UDP vs TCP (I write this intro to prepare the ground for my description as to why UDP is wrong on the Spark Core.)
TCP is a “connected” protocol. The read and writes happen to a “stream” of bytes which are guaranteed to arrive in order (or not at all - subsequent bytes only arrive if the intermediate bytes arrive - there are no gaps and no re-ordering). The data is not packetised from the application’s POV. (The number of reads and writes may differ, and the write boundaries are not respected. You send 100 bytes and then 300 and then 200, and the other side reads this how they choose, possibly in equal lumps 150, 150, 150, 150.)
UDP is a “connectionless” protocol. The reads and writes happen to individual “datagrams”. The order of arrival is not guaranteed, arrival is not guaranteed. One write creates one datagram. One read reads one datagram. Even if that read is partial, the next read reads another datagram, and not the next one sent, necessarily. The number of reads will be the same as the number of writes [or less if a datagram is lost or more if a datagram is duplicated]. A datagram arrives in its entirety or not at all. (E.g. The sender sends datagrams A, then B, then C each of 100 bytes. The reader chooses to do three reads each limited to 20 bytes. The first read just happens to read datagram C, and because only 20 bytes are read the remaining bytes of that datagram are lost, the second read happens to return the first 20 bytes of datagram A, and datagram B never arrives. The subsequent 80 bytes of A & C are lost too, but by choice - the whole datagram arrives or not at all.)
Why anyone might want to use UDP rather than TCP
On Spark Core I decided to use UDP for the usual reasons. I do not mind if I miss the odd message (i.e. datagram), I do not care if the order of the messages is mangled a little. But I do not want to write the code to work out the boundaries between the messages or to reassemble messages across different reads.
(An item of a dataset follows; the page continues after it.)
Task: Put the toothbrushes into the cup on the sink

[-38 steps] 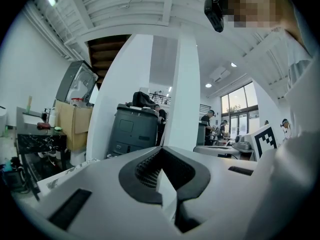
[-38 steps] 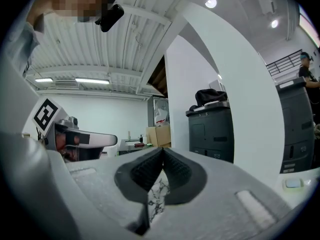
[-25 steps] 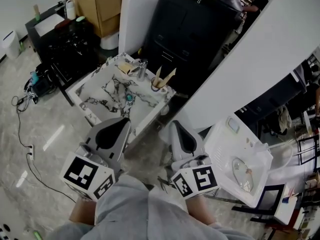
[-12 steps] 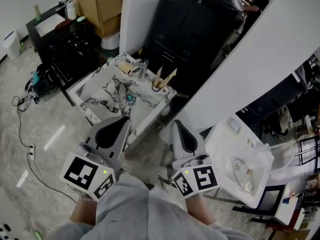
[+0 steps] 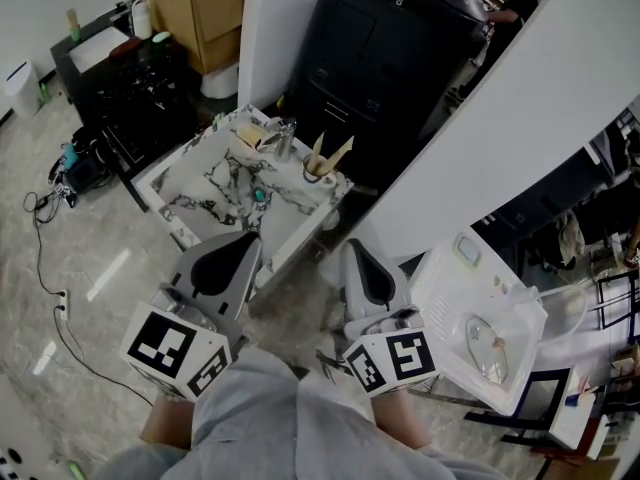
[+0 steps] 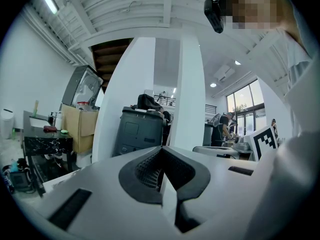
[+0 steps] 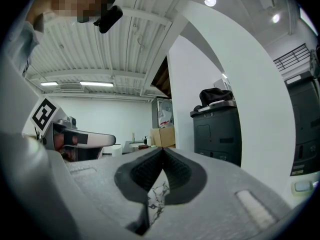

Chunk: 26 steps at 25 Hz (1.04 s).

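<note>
Since both tan wooden toothbrushes [image 5: 331,152] already stand in the small cup [image 5: 316,176] at the far-right corner of the marble-veined white sink [image 5: 195,190], I hold my left gripper [image 5: 247,241] and right gripper [image 5: 355,249] clenched and empty, near me. Task looks done.

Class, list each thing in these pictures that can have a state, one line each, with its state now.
left gripper: shut, empty
right gripper: shut, empty
cup: upright on the corner of the sink
toothbrushes: standing in the cup, leaning apart
cardboard box: open at the top
</note>
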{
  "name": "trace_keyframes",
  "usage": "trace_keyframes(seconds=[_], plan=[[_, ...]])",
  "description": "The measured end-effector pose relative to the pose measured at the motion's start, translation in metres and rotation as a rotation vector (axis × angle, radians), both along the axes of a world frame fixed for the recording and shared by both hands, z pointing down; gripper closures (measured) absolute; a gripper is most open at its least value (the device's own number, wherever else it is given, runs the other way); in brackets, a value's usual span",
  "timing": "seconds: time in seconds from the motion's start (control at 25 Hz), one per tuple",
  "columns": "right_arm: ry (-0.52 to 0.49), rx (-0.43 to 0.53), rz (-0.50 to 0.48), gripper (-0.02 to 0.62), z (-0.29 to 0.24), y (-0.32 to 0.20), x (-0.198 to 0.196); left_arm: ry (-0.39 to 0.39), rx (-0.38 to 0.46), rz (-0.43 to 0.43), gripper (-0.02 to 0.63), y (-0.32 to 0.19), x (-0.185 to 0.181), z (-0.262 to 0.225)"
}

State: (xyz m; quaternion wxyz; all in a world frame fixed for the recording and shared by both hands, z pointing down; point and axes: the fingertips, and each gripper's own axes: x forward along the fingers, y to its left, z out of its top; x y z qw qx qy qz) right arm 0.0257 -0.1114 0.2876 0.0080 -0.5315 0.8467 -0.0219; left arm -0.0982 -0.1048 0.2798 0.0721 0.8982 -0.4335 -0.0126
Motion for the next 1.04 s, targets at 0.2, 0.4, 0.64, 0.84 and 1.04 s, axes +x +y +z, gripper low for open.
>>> trace_keyframes(seconds=[0.2, 0.4, 0.64, 0.84, 1.04], plan=[[0.0, -0.002, -0.003, 0.597, 0.0002, -0.0014, -0.0005, -0.001, -0.002, 0.001, 0.601, -0.0015, 0.0001, 0.0004], [0.0, -0.005, -0.007, 0.597, 0.0001, -0.0031, 0.0, -0.002, -0.006, -0.004, 0.601, -0.003, 0.0006, 0.0002], [0.009, -0.012, -0.01, 0.597, 0.0035, -0.0026, 0.0001, 0.0, -0.007, 0.0, 0.601, -0.0038, 0.002, 0.0018], [0.011, -0.018, -0.012, 0.597, 0.0055, -0.0031, 0.0029, -0.004, -0.012, 0.004, 0.601, -0.0047, 0.0058, 0.003], [0.013, -0.017, -0.02, 0.597, 0.005, -0.0048, 0.0024, -0.007, -0.013, 0.006, 0.601, -0.0072, 0.0074, 0.0026]])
Code demonstrating the issue
In plain old C on a *ix box I created a UDP datagram socket and wrote to it thusly, all the irrelevant code removed:
strcpy( buf, "123");
sockfd=socket(AF_INET,SOCK_DGRAM,0);
for( i=0; i<10; i++) {
sendto( sockfd, buf, strlen(buf), 0,
(struct sockaddr *)&servaddr, sizeof(servaddr));
}
On the Spark Core I read the packets like this:
sbuf[0] = '\0';
udp.begin(32000);
for( ; ; ) {
if( 0 < (packetSize = udp.parsePacket()))
break;
delay(1000);
}
udp.read( sbuf, 81);
sbuf[packetSize] = '\0';
Spark.publish( gsprogname, sbuf);
udp.stop();
The Spark.publish
shows several datagrams are received at once, concatenated wrongly into one. UDP on the Spark Core is fundamentally broken.